PROBLEM DETAILS → Start at the first line of the material. Repeat each line exactly through the one containing "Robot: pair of", then stop.

DATA SECTION →
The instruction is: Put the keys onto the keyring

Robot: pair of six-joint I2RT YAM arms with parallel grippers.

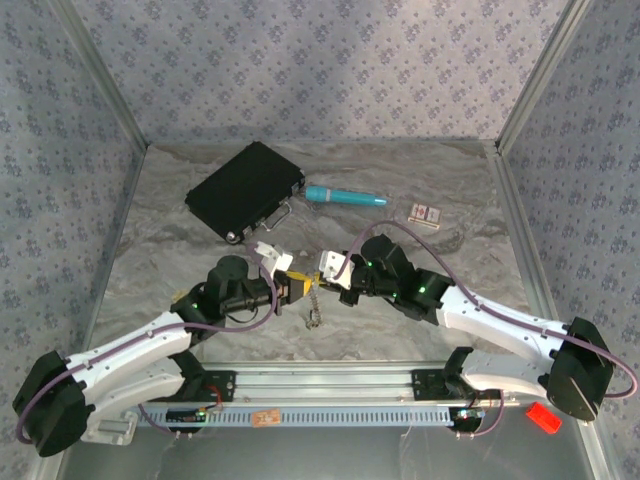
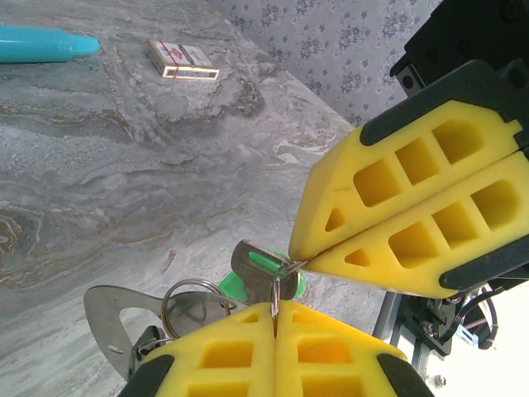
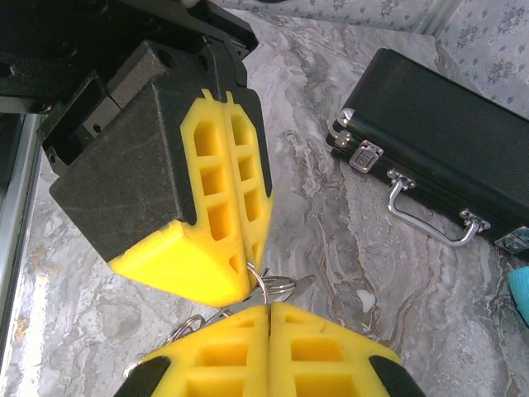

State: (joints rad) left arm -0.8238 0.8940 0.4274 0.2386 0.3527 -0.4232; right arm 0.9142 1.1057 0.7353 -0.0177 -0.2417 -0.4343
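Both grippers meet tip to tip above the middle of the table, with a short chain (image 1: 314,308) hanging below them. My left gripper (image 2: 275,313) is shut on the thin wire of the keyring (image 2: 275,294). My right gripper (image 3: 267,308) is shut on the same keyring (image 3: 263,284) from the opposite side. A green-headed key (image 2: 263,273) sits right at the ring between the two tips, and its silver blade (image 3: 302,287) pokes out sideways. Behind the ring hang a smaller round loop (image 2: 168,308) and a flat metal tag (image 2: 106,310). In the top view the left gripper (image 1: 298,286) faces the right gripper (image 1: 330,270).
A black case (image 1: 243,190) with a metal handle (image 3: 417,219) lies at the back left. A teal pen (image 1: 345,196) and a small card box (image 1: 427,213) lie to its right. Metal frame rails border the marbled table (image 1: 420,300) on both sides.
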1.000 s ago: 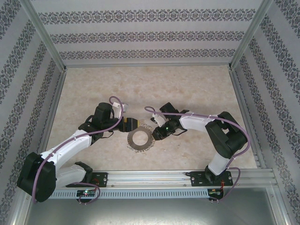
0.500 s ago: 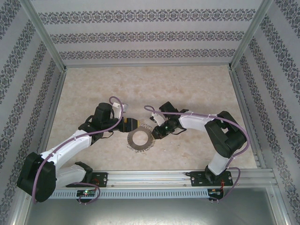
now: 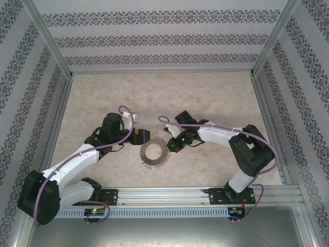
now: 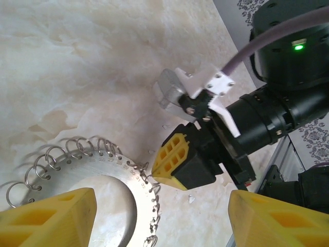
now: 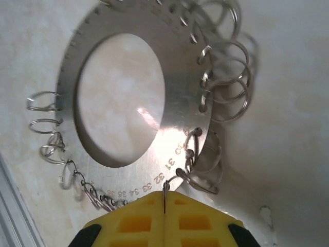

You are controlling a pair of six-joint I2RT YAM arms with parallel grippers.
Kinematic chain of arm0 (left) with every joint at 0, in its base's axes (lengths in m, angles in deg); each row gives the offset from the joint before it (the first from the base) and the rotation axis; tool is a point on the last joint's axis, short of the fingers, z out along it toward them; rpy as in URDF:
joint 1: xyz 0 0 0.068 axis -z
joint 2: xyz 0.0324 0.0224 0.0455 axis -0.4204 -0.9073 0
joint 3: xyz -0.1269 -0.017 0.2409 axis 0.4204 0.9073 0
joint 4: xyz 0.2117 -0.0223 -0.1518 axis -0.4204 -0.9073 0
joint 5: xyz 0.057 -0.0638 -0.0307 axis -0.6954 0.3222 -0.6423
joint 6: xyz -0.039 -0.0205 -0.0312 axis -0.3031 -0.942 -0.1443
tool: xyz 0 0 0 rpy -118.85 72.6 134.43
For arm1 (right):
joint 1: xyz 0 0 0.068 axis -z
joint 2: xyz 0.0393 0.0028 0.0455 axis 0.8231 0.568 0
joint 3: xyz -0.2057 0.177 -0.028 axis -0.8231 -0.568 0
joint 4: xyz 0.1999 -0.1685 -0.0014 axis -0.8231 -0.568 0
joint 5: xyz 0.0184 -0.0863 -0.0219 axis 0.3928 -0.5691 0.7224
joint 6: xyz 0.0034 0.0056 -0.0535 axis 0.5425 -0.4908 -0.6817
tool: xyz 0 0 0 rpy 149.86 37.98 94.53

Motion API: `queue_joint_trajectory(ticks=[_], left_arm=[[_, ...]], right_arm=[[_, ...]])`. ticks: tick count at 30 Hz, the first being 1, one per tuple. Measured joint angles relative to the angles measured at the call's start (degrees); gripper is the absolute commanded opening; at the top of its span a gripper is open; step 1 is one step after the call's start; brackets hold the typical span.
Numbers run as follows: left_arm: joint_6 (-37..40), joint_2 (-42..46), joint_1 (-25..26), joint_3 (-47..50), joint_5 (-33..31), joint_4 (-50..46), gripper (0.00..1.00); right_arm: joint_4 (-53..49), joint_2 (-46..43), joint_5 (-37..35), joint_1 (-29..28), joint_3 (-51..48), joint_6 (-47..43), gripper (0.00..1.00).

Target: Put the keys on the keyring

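The keyring (image 3: 154, 153) lies flat on the marble table, a grey metal ring with a wide hole and thin wire loops around its rim. In the right wrist view my right gripper (image 5: 164, 206) is shut, pinching one wire loop at the keyring's (image 5: 177, 123) numbered edge. From above, the right gripper (image 3: 172, 145) meets the ring's right rim. My left gripper (image 4: 162, 221) stands open over the keyring's (image 4: 128, 177) right side, one finger above the hole; seen from above, the left gripper (image 3: 143, 137) hovers at the ring's upper left. The green-headed key is out of view.
Aluminium rails (image 3: 169, 194) frame the table along the near edge and sides, with patterned walls behind. A small white chip (image 4: 191, 198) lies on the table beside the ring. The right gripper's yellow fingers (image 4: 172, 157) sit close ahead of my left gripper.
The right gripper has edged slightly left against the ring's rim, and the ring shifted a touch. The left arm has barely moved.
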Motion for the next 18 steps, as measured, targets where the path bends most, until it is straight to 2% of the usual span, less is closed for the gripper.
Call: queue_joint_trajectory(ticks=[8, 13, 18], left_arm=[[0.9, 5.4, 0.0, 0.1, 0.1, 0.0, 0.59], [1.5, 11.0, 0.0, 0.6, 1.6, 1.0, 0.43], [3.0, 16.6, 1.9, 2.6, 3.1, 4.5, 0.44]], right_arm=[[2.6, -12.8, 0.4, -4.2, -0.3, -7.0, 0.0], [5.1, -19.0, 3.8, -4.4, -1.3, -11.8, 0.0], [7.6, -24.5, 7.5, -4.4, -2.1, -15.9, 0.0]])
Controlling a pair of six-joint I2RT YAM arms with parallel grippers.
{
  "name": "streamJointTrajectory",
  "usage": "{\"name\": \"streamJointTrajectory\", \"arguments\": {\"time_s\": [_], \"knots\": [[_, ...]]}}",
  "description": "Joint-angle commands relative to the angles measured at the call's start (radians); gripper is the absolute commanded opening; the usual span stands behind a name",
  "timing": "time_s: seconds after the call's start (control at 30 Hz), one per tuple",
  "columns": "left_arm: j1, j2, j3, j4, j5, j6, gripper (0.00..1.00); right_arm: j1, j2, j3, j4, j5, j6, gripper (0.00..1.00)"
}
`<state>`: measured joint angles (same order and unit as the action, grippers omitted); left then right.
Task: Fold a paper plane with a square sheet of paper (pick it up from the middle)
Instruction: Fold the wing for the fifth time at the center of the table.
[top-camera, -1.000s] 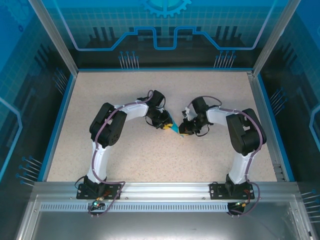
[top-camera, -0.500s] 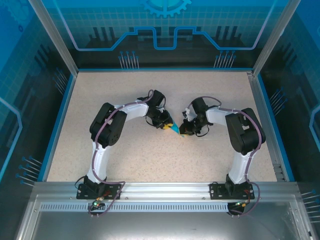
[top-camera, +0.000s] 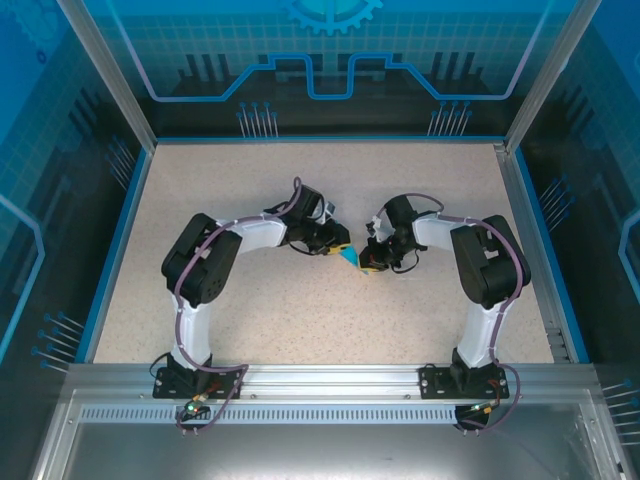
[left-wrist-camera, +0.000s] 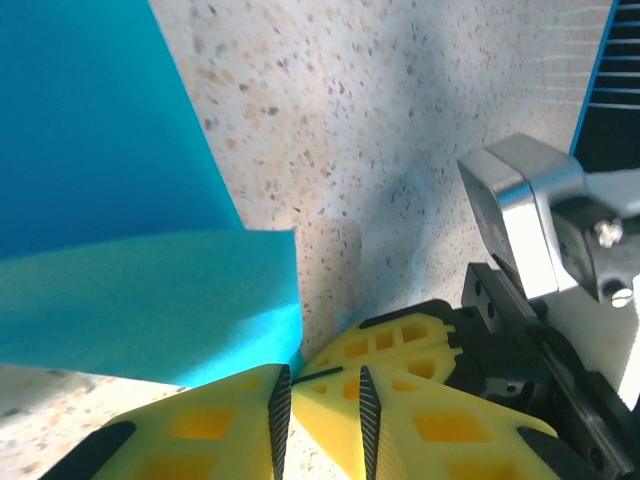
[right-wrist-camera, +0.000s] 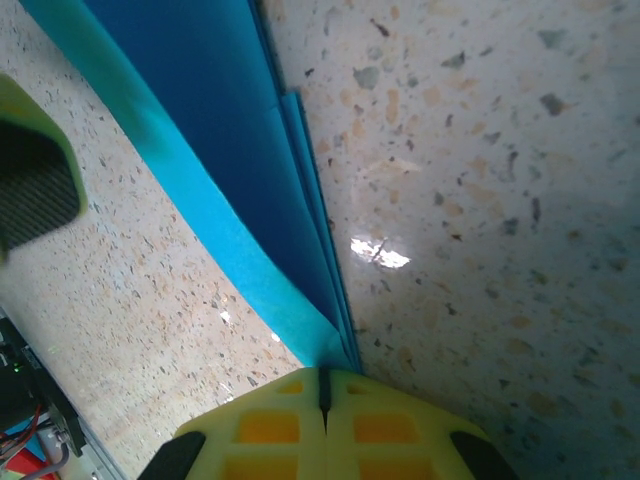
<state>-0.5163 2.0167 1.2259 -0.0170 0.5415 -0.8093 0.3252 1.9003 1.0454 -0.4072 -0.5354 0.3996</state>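
Left end effector (left-wrist-camera: 322, 378): it is low over the counter (top-camera: 250, 190), just left of the centre in the top view. Its two yellow fingers (left-wrist-camera: 200, 430) stand a little apart, and nothing lies between the ribbed pads. The near corner of the paper touches the tip of one finger, no more.

Paper plane (top-camera: 349, 256): not finished, I think. It is a small turquoise wedge between the two end effectors, in the middle of the counter. From the left wrist it shows one flap folded over a larger face. From the right wrist several layered edges run along one long crease, and one strip lifts a little off the surface.

Right end effector (right-wrist-camera: 322, 385): the fingers are pressed together with only a thin line between them. They are clamped on the narrow end of the paper, where the layers meet.

Step in hand: by my judgement a middle fold. The right side pins the end, and the left is free to work the flap. How many folds remain I cannot tell.

Next move: it calls for the left end effector to take the loose flap at its edge, lay it along the crease and press it flat. The right must hold the end fixed, otherwise the thin paper may slide or the layers may shift.
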Motion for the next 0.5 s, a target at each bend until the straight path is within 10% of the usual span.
{"name": "streamJointTrajectory", "arguments": {"time_s": [0.0,0.47], "knots": [[-0.031,-0.019,-0.034,0.090,0.046,0.016,0.27,-0.014,0.044,-0.021,-0.034,0.046,0.021,0.04],[-0.063,0.046,-0.043,0.108,0.030,0.036,0.19,-0.017,0.050,-0.018,-0.043,0.049,0.036,0.03]]}}
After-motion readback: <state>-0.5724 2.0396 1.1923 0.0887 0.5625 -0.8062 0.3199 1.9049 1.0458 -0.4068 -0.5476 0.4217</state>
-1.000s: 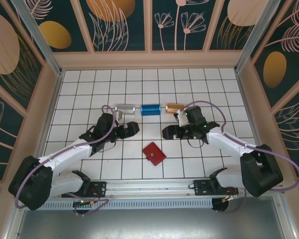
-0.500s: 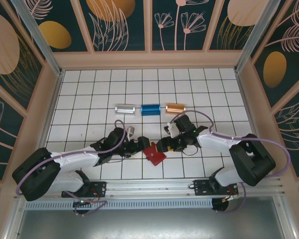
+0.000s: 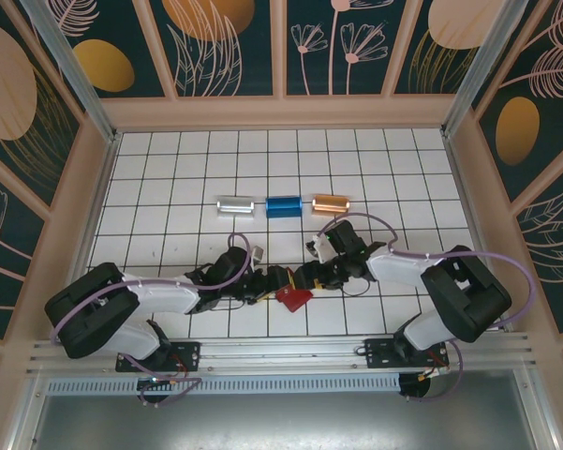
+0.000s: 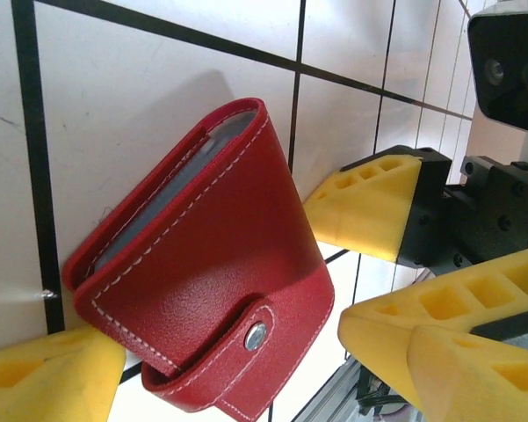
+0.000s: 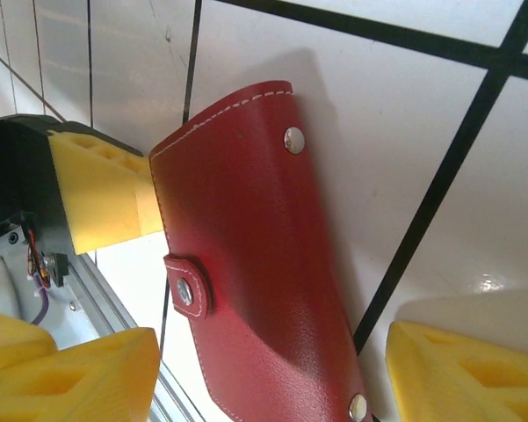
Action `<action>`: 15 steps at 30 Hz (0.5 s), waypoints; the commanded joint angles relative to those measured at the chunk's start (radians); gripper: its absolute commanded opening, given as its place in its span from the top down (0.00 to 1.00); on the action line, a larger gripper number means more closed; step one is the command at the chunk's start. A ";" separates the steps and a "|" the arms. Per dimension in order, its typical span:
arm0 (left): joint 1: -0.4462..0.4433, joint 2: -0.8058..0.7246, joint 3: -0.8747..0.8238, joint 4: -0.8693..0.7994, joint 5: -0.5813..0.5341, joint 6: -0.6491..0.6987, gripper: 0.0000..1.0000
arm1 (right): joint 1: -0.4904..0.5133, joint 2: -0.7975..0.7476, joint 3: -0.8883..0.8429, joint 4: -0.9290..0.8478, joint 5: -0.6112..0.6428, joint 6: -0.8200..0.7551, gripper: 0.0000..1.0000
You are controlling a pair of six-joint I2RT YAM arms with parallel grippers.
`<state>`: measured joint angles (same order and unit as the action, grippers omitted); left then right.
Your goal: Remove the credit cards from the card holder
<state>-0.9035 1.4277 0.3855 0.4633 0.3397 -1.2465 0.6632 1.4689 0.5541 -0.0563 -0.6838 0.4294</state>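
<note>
The card holder (image 3: pixel 295 298) is a red leather wallet, folded shut with its snap tab fastened, lying on the white tiles near the front edge. My left gripper (image 3: pixel 270 282) reaches it from the left and my right gripper (image 3: pixel 305 278) from the right, nearly nose to nose. In the left wrist view the card holder (image 4: pixel 202 272) lies between the yellow pads (image 4: pixel 44 387) of my open left gripper (image 4: pixel 264 391). In the right wrist view the card holder (image 5: pixel 255 272) sits inside my open right gripper (image 5: pixel 268 382). The credit cards are hidden; a grey inner layer shows at the wallet's edge.
Silver (image 3: pixel 234 205), blue (image 3: pixel 284 205) and copper (image 3: pixel 330 202) metallic blocks stand in a row behind the grippers. The metal rail (image 3: pixel 281 352) runs close in front of the card holder. Wooden walls bound the tiled floor on three sides.
Both arms have swung forward and inward from near the blocks down to the card holder, and now straddle it from either side. Both pairs of jaws have narrowed somewhat.
</note>
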 commanded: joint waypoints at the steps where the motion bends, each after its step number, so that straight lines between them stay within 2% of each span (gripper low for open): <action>1: -0.003 0.032 0.016 0.059 -0.011 -0.020 0.19 | 0.032 0.034 -0.048 0.126 -0.132 0.055 0.32; 6: -0.003 0.038 0.009 0.099 -0.030 -0.029 0.30 | 0.035 0.039 -0.078 0.216 -0.173 0.092 0.36; 15: -0.003 0.018 0.012 0.111 -0.068 -0.032 0.41 | 0.037 0.001 -0.107 0.330 -0.224 0.151 0.48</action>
<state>-0.9035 1.4540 0.3855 0.5144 0.2905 -1.2625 0.6827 1.4815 0.4595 0.1646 -0.8032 0.5400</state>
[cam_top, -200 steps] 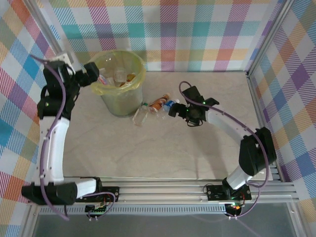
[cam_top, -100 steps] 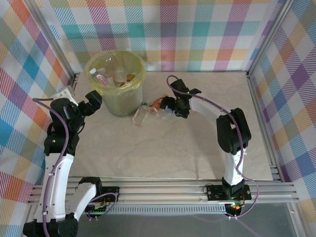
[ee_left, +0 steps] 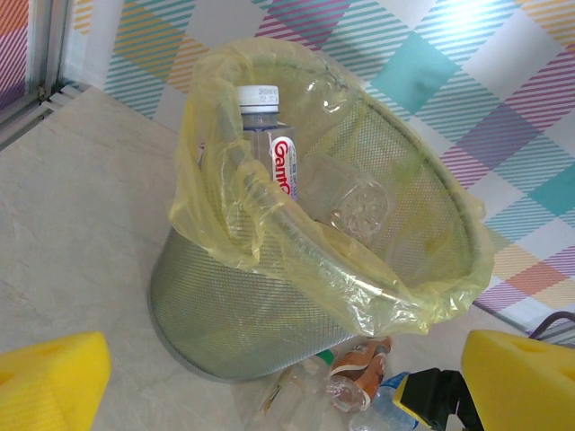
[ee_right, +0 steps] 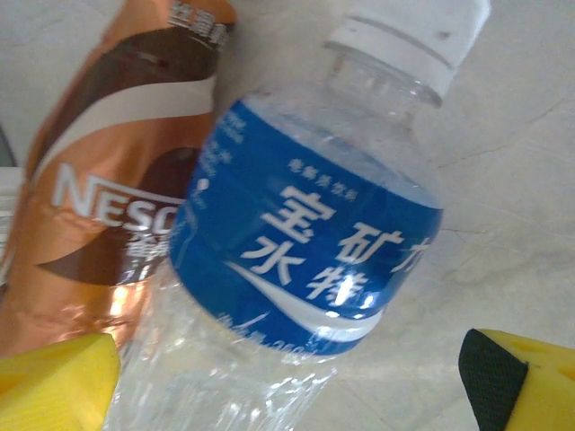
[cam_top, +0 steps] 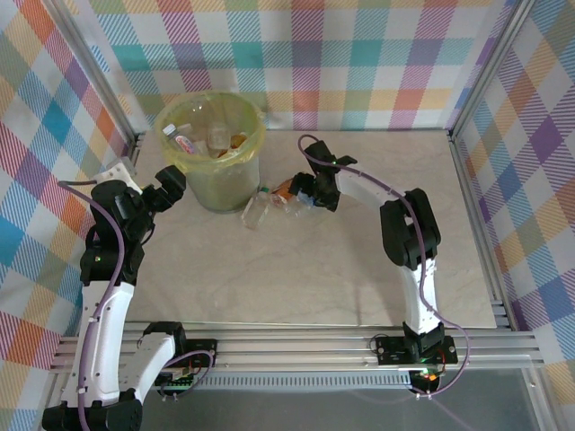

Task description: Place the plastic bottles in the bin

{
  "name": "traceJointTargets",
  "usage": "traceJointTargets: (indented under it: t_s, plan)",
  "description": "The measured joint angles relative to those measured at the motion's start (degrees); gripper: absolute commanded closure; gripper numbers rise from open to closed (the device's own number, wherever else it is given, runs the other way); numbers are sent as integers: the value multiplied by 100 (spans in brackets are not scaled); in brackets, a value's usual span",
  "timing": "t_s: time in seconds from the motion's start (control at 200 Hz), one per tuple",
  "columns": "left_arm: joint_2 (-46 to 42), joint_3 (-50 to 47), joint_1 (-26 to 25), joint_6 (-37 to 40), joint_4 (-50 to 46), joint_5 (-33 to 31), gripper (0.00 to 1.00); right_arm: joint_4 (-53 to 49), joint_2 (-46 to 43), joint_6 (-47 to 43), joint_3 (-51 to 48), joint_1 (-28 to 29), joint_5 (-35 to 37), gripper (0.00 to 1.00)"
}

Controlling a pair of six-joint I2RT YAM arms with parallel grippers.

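Where bottles lie, right arm outstretched

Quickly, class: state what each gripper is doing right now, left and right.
Left gripper: open, holding nothing.
Right gripper: open, jaws either side of the blue-labelled bottle, not gripping it.

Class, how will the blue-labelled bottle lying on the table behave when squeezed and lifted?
The blue-labelled bottle seems empty, so probably light. Its clear body looks crumpled, so it may buckle when squeezed. Lying on its side on the smooth table, it could roll.
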Motion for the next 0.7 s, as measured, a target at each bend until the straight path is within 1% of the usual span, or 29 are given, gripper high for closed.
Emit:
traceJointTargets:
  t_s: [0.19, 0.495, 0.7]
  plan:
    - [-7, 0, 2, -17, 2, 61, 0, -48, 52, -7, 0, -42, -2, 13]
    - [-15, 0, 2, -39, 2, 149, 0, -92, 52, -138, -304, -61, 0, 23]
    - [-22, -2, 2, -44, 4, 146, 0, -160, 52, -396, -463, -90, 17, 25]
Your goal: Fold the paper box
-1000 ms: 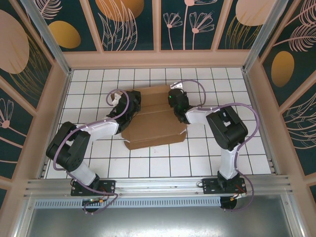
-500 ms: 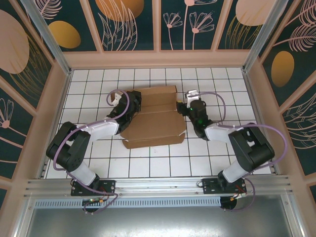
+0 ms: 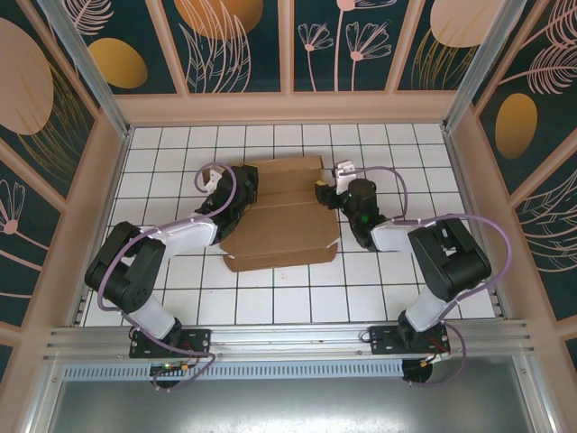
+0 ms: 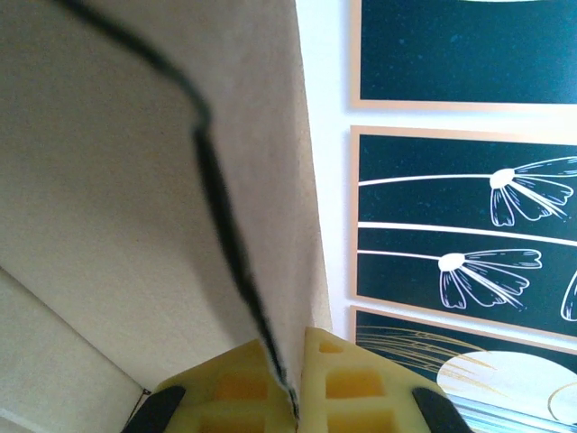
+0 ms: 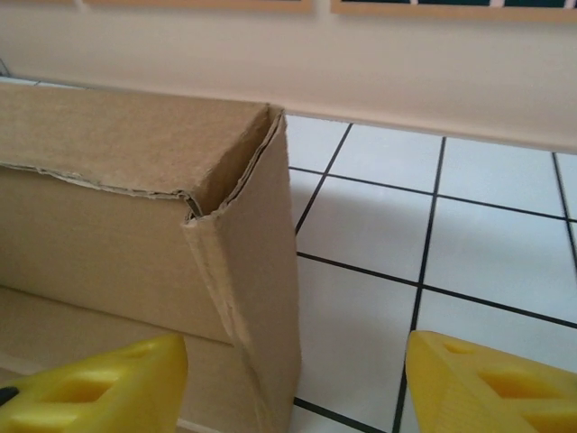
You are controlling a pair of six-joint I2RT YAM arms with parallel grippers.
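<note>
White square tiles (image 3: 270, 298) with dark grout are carrying the plain brown corrugated cardboard box (image 3: 284, 216), which is lying partly folded mid-table between both arms. The left gripper (image 4: 293, 379) is pinching a panel on the box's left side between pressed-together yellow pads (image 4: 234, 388). The right gripper (image 5: 293, 361) is standing spread, its yellow fingers (image 5: 99, 379) flanking the box's raised right corner.

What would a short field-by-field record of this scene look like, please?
Box: brown cardboard, partly folded, lying on the tiled table
Left hand: shut on a box panel at its left side
Right hand: open, with the box's upright right corner between its fingers
Task state: folding not yet finished
</note>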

ANSWER BELOW →
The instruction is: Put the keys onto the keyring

Robot: pair of six-joint I2RT YAM arms with parallel grippers.

Here the exercise is finished.